Prostate Specific Membrane Antigen mRNA in Blood as a Potential Predictor of Biochemical Recurrence after Radical Prostatectomy

Jae Young Joung 1, Kang Su Cho 1, Han Soo Chung 1, In-Chang Cho 1, Jung Eun Kim 1, Ho Kyung Seo 1, Jinsoo Chung 1, Weon Seo Park 2, Moon Kyung Choi 2, Kang Hyun Lee 1,
PMCID: PMC2923789  PMID: 20808671

Abstract

We investigated whether the detection of prostate specific membrane antigen (PSMA) in blood preoperatively has predictive value for biochemical recurrence (BCR) after radical prostatectomy in patients with prostate cancer. All 134 patients scheduled to receive radical prostatectomy for prostate cancer were prospectively enrolled. The authors used nested reverse transcriptase-polymerase chain reaction (RT-PCR) assay to detect PSMA mRNA-bearing cells in peripheral blood, and analyzed the ability of PSMA mRNA positivity to predict BCR after surgery. PSMA-mRNA was detected in 24 (17.9%) patients by RT-PCR. Over a median follow-up of 20 months (range, 3 to 46 months), BCR developed in 15 patients (11.2%) and median time to BCR was 7 months (range, 3 to 25 months). Kaplan-Meier analysis revealed a significant difference between those positive or negative for PSMA in terms of recurrence-free actuarial probability (log rank P=0.0039). Multivariate analysis showed that positivity for PSMA mRNA (HR: 3.697, 95% CI 1.285-10.634, P=0.015) and a biopsy Gleason score of ≥7 (HR: 4.500, 95% CI 1.419-14.274, P=0.011) were independent preoperative predictors of BCR. The presence of PSMA mRNA in peripheral blood can be used to predict BCR after radical prostatectomy.

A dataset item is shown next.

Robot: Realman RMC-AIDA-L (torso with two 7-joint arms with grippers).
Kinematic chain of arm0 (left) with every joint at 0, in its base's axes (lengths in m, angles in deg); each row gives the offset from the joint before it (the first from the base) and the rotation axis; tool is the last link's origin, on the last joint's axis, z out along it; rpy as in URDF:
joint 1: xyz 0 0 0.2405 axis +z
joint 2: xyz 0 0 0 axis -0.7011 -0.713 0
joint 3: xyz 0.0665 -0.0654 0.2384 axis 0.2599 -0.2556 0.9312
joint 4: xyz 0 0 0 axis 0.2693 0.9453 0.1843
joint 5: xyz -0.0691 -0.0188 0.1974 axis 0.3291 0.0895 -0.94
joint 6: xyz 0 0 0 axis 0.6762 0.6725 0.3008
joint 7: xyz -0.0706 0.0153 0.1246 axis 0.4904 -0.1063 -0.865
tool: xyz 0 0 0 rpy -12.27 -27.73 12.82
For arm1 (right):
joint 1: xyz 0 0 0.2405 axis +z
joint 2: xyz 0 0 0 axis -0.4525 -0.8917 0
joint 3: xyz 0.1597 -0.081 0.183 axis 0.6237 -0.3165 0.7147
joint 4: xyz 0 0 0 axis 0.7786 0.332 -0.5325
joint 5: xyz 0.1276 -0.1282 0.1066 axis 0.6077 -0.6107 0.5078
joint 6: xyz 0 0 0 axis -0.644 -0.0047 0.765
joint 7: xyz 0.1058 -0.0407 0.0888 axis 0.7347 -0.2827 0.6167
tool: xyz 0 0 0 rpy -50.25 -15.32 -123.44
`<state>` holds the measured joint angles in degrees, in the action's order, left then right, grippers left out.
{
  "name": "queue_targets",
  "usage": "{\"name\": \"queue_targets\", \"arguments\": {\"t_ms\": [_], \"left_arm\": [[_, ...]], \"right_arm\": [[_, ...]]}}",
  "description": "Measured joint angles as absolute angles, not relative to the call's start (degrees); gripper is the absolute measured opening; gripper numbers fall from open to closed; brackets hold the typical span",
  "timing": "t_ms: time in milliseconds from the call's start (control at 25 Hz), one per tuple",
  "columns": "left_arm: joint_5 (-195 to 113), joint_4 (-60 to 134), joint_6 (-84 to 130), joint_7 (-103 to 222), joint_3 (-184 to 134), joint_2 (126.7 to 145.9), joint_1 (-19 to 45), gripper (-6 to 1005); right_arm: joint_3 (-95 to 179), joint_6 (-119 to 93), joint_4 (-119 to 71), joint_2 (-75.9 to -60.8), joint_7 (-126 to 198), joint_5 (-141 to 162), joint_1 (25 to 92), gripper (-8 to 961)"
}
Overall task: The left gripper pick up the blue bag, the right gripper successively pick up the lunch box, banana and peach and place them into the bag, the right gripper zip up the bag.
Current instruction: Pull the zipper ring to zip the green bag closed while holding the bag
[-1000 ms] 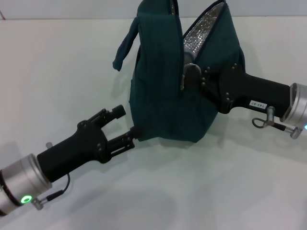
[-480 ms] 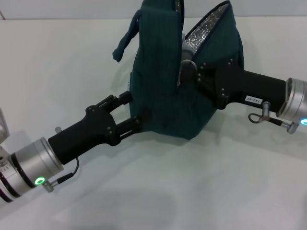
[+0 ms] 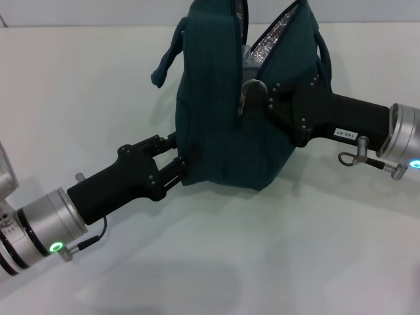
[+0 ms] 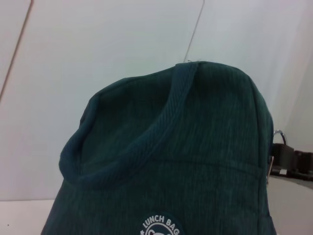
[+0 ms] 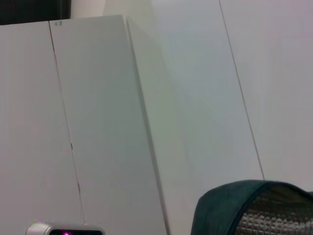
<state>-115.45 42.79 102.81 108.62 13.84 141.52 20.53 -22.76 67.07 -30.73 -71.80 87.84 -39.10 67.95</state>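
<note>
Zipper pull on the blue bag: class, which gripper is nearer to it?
Right. The right gripper sits beside the zipper pull; the left gripper is at the blue bag's lower corner.

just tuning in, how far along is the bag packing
Late stage, it seems. No lunch box, banana or peach lies on the table, so they are probably inside, though the bag's contents are hidden. The left hand braces its lower side. The right hand is at the zip pull. The top gapes, showing silver lining; zipping remains.

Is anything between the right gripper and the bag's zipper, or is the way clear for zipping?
Nothing visible stands between them. The right gripper is already at the zipper pull on the blue bag, whose top is partly open. The left gripper meets the bag's lower side, away from the zipper line.
</note>
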Motion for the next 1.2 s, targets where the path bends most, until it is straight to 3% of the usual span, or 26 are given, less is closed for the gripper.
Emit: {"name": "queue_targets", "arguments": {"t_ms": [320,1200], "left_arm": [[-115.8,43.0,102.2,107.9,14.6,141.43,20.4,394],[-115.9,43.4,99.4,107.8,24.7,141.17,20.8,247]], "right_arm": [[-22.8,67.5,-31.0,-71.8,88.3,-38.6,68.0,9],[-23.2,71.1,-32.3,-71.8,91.3,-32.7,69.2,8]]}}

Keywords: Prostate Specific Membrane Antigen, Biochemical Recurrence, Prostatic Neoplasms

INTRODUCTION

Radical prostatectomy is considered a standard treatment for patients with localized prostate cancer. However, some patients experience recurrence after surgery, and this is known to be associated with prostate-specific antigen (PSA), Gleason score (GS), and disease stage. Furthermore, recurrence is believed to be caused by clinically undetectable amounts of micrometastatic prostate cancer (1). To predict recurrence after treatment accurately, an improved method for detecting micrometastatic prostate cancer is required. Several means of detecting prostate cancer cells in blood have been used during investigations on the molecular staging of prostate cancer, and one of these techniques, namely, reverse transcriptase-polymerase chain reaction (RT-PCR), has been used on several occasions to detect circulating prostate cells (2, 3).

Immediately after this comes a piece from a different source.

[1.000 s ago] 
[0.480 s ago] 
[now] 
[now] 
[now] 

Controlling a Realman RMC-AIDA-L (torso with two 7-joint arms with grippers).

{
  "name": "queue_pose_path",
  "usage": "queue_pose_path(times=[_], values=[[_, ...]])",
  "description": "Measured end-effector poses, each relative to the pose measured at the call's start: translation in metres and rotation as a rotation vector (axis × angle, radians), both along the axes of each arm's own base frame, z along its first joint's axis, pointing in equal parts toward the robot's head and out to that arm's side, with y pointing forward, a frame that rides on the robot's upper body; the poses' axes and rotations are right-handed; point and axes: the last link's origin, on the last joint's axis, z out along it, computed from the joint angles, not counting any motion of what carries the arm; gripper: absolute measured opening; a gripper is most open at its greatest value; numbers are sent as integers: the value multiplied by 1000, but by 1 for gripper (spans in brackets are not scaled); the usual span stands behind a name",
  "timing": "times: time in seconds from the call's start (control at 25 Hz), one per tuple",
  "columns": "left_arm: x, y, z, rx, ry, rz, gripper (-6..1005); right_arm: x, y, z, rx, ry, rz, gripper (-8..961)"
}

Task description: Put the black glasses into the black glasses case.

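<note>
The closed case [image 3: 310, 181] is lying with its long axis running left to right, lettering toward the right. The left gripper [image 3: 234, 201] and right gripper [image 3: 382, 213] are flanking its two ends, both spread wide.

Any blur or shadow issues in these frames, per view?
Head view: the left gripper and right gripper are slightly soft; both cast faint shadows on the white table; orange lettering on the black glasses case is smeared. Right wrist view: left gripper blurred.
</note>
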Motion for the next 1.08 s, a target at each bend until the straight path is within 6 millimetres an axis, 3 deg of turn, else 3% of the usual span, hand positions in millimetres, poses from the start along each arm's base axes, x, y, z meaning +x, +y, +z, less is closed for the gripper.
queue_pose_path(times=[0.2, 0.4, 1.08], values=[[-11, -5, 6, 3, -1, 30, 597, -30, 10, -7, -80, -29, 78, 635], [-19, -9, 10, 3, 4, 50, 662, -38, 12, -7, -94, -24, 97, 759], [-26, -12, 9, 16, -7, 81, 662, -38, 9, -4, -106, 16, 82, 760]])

Prostate specific membrane antigen (PSMA) is a 750-amino-acid, type 2 transmembrane glycoprotein expressed on prostate epithelial cells, and has been shown to be highly prostate specific and to be expressed in a disease progression dependent manner (4-8). Many studies have been performed to determine the predictive value of PSMA as a predictor for accurate pathologic stage, but their results are still inconclusive (9-11). Furthermore, studies on the prognosis of prostate cancer following surgery according to PSMA detection are limited (8, 12).

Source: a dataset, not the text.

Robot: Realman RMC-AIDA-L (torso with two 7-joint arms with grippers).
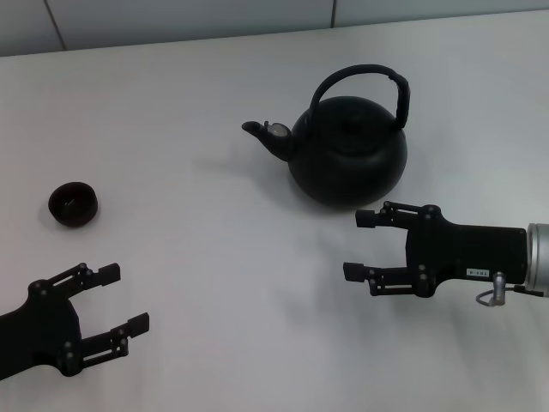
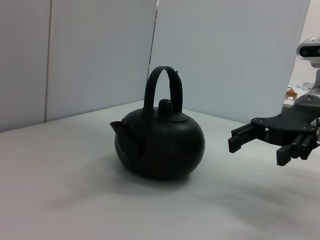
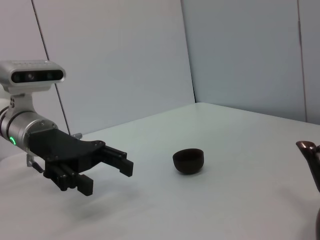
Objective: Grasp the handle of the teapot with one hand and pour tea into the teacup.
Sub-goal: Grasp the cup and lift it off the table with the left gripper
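Approach step: right gripper (image 1: 353,245) open, empty, just beside teapot (image 1: 347,150). Next: rise to handle (image 1: 360,79). Left gripper (image 1: 120,299) open, idle; teacup (image 1: 73,203) unfilled.

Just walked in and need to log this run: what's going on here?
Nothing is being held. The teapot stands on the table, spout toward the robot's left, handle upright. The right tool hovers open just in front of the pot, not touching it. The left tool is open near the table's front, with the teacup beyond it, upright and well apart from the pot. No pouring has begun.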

In the present study, we investigated whether the presence of PSMA mRNA in blood has predictive value for biochemical recurrence (BCR) after radical prostatectomy.

MATERIALS AND METHODS

Patient selection

One hundred and thirty four patients scheduled to receive radical prostatectomy for prostate cancer at our institution from March 2005 to October 2008 were prospectively enrolled. Eligible patients were required to have histologically proven adenocarcinoma of the prostate; patients that previously undergone hormonal or radiation therapy were excluded. The Institutional Review Board of the Korean National Cancer Center approved the study protocol (NCCNCS 05-049) and informed consent was obtained from all patients for the collection of clinical data, and for serum and tissue samples. Patients underwent radical prostatectomy and standard pelvic lymph node dissection. Postoperatively, no adjuvant hormonal or radiotherapy was performed until BCR had developed.

Blood samples, RNA extraction, and reverse transcription

Peripheral blood samples were obtained preoperatively. Nucleated cell fractions were isolated from 5 mL whole blood samples (anti-coagulated with EDTA [ethylenediaminetetracetic acid]) by Percoll gradient centrifugation (Amersham Biosciences, Uppsala, Sweden). RNA extraction and reverse transcription were performed as described in a previous report (13).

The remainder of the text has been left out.